Apos ter me formado em medicina pela UFRN, em agosto de 2007, trabalhei seis meses no Programa de Saúde da Família (PSF) de Santana do Matos (RN), cidadezinha há 200km de distância de Natal e com aproximadamente 20.000 habitantes. Em 2008, fiquei três  meses no PSF de Nísia Floresta (RN), cidade praticamente conurbada com Natal, com 23.000 habitantes. Por útlimo, em 2013, fiquei um ano em Goianira (GO), há 35km de Goiânia, com seus 37.000 habitantes.

Essas três péssimas experiências não foram fruto de azar: Se cidades tão distantes apresentam os mesmos problemas relativos ao programa, é porque realmente tem coisa errada aí, e é isso que quero mostrar nesse texto.

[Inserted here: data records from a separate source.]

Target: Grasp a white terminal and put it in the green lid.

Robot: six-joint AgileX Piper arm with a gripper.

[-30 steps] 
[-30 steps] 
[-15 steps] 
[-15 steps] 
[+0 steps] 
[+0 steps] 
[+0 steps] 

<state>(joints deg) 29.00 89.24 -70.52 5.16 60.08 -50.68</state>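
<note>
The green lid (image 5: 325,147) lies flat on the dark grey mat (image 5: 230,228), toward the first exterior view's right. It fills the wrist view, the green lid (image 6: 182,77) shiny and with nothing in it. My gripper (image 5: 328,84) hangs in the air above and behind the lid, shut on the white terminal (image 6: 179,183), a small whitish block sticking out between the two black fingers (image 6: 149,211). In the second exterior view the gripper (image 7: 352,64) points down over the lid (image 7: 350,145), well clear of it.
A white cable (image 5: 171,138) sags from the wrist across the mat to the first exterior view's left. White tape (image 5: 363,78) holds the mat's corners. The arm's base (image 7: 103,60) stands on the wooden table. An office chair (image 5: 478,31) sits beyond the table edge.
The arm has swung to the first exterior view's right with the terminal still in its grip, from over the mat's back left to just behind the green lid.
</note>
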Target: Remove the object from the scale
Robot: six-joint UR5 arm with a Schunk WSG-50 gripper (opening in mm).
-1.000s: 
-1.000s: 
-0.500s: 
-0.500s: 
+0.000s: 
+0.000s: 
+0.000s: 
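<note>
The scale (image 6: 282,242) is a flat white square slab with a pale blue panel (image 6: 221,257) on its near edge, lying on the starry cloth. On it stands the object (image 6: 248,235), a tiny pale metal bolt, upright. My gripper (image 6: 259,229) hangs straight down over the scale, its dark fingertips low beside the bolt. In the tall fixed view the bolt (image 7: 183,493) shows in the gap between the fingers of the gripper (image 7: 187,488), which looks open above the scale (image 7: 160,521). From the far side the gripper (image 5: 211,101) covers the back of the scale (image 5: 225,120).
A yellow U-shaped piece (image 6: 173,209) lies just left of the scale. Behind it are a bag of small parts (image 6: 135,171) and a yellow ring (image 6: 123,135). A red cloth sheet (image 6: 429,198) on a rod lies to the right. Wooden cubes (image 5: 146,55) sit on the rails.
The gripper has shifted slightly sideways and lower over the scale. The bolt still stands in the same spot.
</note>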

O programa não funciona como deveria, e nem vai funcionar.

Separei em tópicos para ser bem objetivo… Estão aí os problemas!

1 – Remuneração: Por mais que as pessoas achem que o salário de um PSF é bom, elas devem ter em mente que, em geral, médicos, mesmo os recém-formados, tem a opção de ganhar a mesma quantia ou mais nas capitais ou arredores;

2 – O médico é uma pessoa como qualquer outra: Ele tem família, amigos e gosta de uma vida que dificilmente vai encontrar no interior. Sem mencionar que ao se mudar, terá que pensar no emprego da esposa, na escola dos filhos, nos cursos de inglês, aulas de natação, e todas essas coisas que todos vocês desejam para suas famílias e que dificilmente encontrarão no fim do mundo;

3 – Falta de garantias contratuais: Acordos meramente verbais ou contratos que possuem cláusulas que eximem o contratante de várias obrigações. Os contratos do “Mais Médicos” e do PROVAB, por exemplo, são um absurdo. Não existem quaisquer garantias, o contrato pode ser anulado a qualquer momento caso seja interessante para o contrante, sem considerar “justa causa” ou qualquer coisa do tipo;

4 – Não cumprimento das leis trabalhistas: Se um médico(a) adoecer por um período considerável ou caso engravide, por exemplo, além de não receber, vai pro olho da rua. Sem mencionar que não tem décimo terceiro salário e outros direitos diversos;

5 – Falta de estabilidade: Podendo levar calote e/ou ser demitido a qualquer momento, dificilmente um médico vai virar sua vida do avesso se mudando para o interior;

6 – A falta de interesse dos médicos que estão no PSF: Devido a todos os problemas apontados nesse texto, com razão, a grande maioria dos médicos não quer ser médico da família! Encaram o programa como um trabalho temporário, como uma forma de fazer um pé de meia antes de ingressarem na Residência Médica. O fato de ser emprego provisório, faz com que a maioria evite desgastes deixando de lutar por melhorias;

7 – Condições precárias das unidades de saúde: Em geral são casas humildes que foram adaptadas. As que foram construídas para este fim, quando são razoáveis, duram poucos meses sem a devida manutenção;

8 – Falta de mobília e equipamentos e materiais básicos: Mesas velhas e enferrujadas, cadeiras e macas quebradas, falta de otoscópios, negatoscopios, balanças, réguas, ar-condicionado, projetores, etc;

9 – Muita demanda por unidade de saúde: O governo coloca uma única equipe do PSF, com um único médico, para cobrir 3.000 a 4.000 pessoas. Impossível fazer um trabalho de prevenção e assistência com esse número de pacientes.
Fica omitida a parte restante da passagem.